Re: [PR] [SPARK-57321][SQL] Infer CSV schema from tar archives [spark]

via GitHub Wed, 10 Jun 2026 11:38:07 -0700


cloud-fan commented on code in PR #56254:
URL: https://github.com/apache/spark/pull/56254#discussion_r3390679821



##########
sql/core/src/main/scala/org/apache/spark/sql/execution/datasources/csv/CSVDataSource.scala:
##########
@@ -130,6 +136,59 @@ abstract class CSVDataSource extends Serializable {
       parseEntry(parser, headerChecker, in)
     }
   }
+
+  /**
+   * Infers a CSV schema when at least one input is a tar archive. Every 
archive entry is streamed
+   * (never unpacked to disk) and every loose file is tokenized, and all of 
them feed a single
+   * [[CSVInferSchema]] pass keyed on the first input's header -- the same 
one-pass model a
+   * directory read uses, so the inferred schema matches reading the entries 
and files loose
+   * (column count fixed by the first header, `NullType` columns surviving to 
the final
+   * `toStructFields`).

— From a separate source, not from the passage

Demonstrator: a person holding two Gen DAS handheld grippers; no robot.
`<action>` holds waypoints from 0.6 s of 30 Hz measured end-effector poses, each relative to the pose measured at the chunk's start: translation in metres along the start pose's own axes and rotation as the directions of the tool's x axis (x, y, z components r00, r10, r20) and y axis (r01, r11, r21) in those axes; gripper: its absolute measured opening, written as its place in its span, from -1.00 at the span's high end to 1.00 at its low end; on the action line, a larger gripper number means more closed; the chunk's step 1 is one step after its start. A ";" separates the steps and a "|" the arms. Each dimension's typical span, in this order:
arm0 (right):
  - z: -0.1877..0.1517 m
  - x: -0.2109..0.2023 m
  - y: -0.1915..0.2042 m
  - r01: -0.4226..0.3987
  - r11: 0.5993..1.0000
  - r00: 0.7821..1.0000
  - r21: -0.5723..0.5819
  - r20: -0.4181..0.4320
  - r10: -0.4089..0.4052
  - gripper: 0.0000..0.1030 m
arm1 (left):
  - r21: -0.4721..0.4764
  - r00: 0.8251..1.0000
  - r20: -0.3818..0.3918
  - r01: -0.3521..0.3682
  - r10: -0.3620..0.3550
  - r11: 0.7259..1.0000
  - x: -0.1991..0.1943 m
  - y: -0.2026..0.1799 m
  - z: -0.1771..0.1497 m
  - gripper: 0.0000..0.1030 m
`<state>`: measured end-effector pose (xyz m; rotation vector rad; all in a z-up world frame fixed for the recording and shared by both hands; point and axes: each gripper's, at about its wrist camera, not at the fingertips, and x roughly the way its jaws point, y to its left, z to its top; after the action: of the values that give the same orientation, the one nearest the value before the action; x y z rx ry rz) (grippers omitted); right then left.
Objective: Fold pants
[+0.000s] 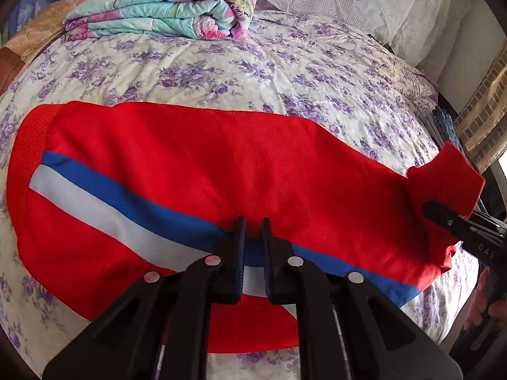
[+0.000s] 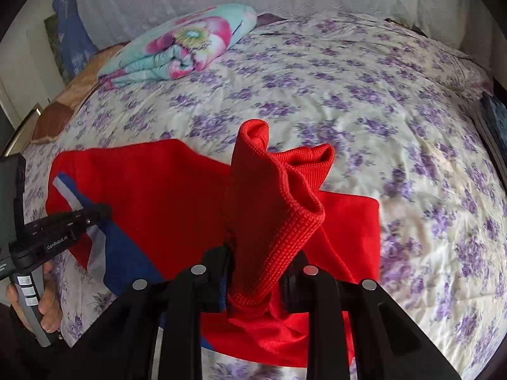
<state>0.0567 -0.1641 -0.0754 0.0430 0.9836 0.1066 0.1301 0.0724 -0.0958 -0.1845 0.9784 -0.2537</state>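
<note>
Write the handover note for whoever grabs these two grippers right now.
Right gripper: shut on the ribbed cuff of the red pants, lifted off the bed.
Left gripper: fingers nearly closed over the blue and white stripe mid-leg; whether it pinches fabric is unclear.
Pants lie flat lengthwise across the floral sheet, waistband at the far left. A folded quilt sits behind.
Done: pants appear laid leg on leg.
Left: carry the cuff end over to the waistband, then fold again.
</note>
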 end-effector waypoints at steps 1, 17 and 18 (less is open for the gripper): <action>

A corrupt/missing input is skipped as a unit (a whole 
archive or a whole
+   * file) when `ignoreCorruptFiles`/`ignoreMissingFiles` are set.
+   */
+  private def inferWithArchives(
+      sparkSession: SparkSession,
+      inputPaths: Seq[FileStatus],
+      parsedOptions: CSVOptions): StructType = {
+    val baseRdd = CSVDataSource.createBaseRdd(sparkSession, inputPaths, 
parsedOptions)
+    def tokens(dropHeader: Boolean): RDD[Array[String]] = baseRdd.flatMap { 
stream =>

Review Comment:
   In default mode (`multiLine=false`) this infers from records the scan will 
never produce. `tokenizeStream` parses each input as one continuous stream, so 
a quoted field with an embedded newline is one record here — but the V1 scan 
parses archive entries line-by-line (`TextInputCSVDataSource.readArchive` -> 
`entryLines`), which splits that field across rows. The inferred schema 
mis-describes what the read actually returns.
   
   Two more default-mode divergences from the directory parity the Scaladoc 
claims:
   - Loose files beside an archive switch inference model: alone they infer 
line-based (`inferFromDataset`), here they're stream-tokenized.
   - Header dropping changes semantics: per-input first-row drop here vs. 
`CSVUtils.filterHeaderLine`'s drop-lines-equal-to-the-first-header in the line 
model, so mismatched-header inputs infer differently than the same files in a 
plain directory.
   
   Also note `asParserSettings` is mode-tuned — 
`setLineSeparatorDetectionEnabled(lineSeparatorInRead.isEmpty && multiLine)` — 
so stream-parsing with non-multiLine settings is a combination nothing else 
exercises.
   
   I'd make per-input tokenization mode-specific, the same way `readArchive` 
already is: keep `inferWithArchives` as the shared template (first-header 
keying, sampling, one `CSVInferSchema` pass) and delegate input -> token 
iterator to the mode object — `MultiLineCSVDataSource` keeps `tokenizeStream`; 
`TextInputCSVDataSource` tokenizes line-by-line 
(`entryLines`/`ArchiveReader.lineIterator` + `filterCommentAndEmpty` + 
`parseLine`), matching its scan. Then the Scaladoc's parity claim holds, and 
default-mode tests (a quoted-newline entry; mismatched headers) can pin it. 
(The multiLine side is an exact match of `MultiLineCSVDataSource.infer` — that 
part checks out.)



##########
sql/core/src/main/scala/org/apache/spark/sql/execution/datasources/csv/CSVDataSource.scala:
##########
@@ -141,6 +200,33 @@ object CSVDataSource extends Logging {
     }
   }
 
+  /**
+   * One `PortableDataStream` per input file (the whole file, never split), 
shared by the multiLine
+   * scan-inference path and the archive inference path.

Review Comment:
   `createBaseRdd` serves only schema inference (`MultiLineCSVDataSource.infer` 
and `inferWithArchives`) — no scan path uses it.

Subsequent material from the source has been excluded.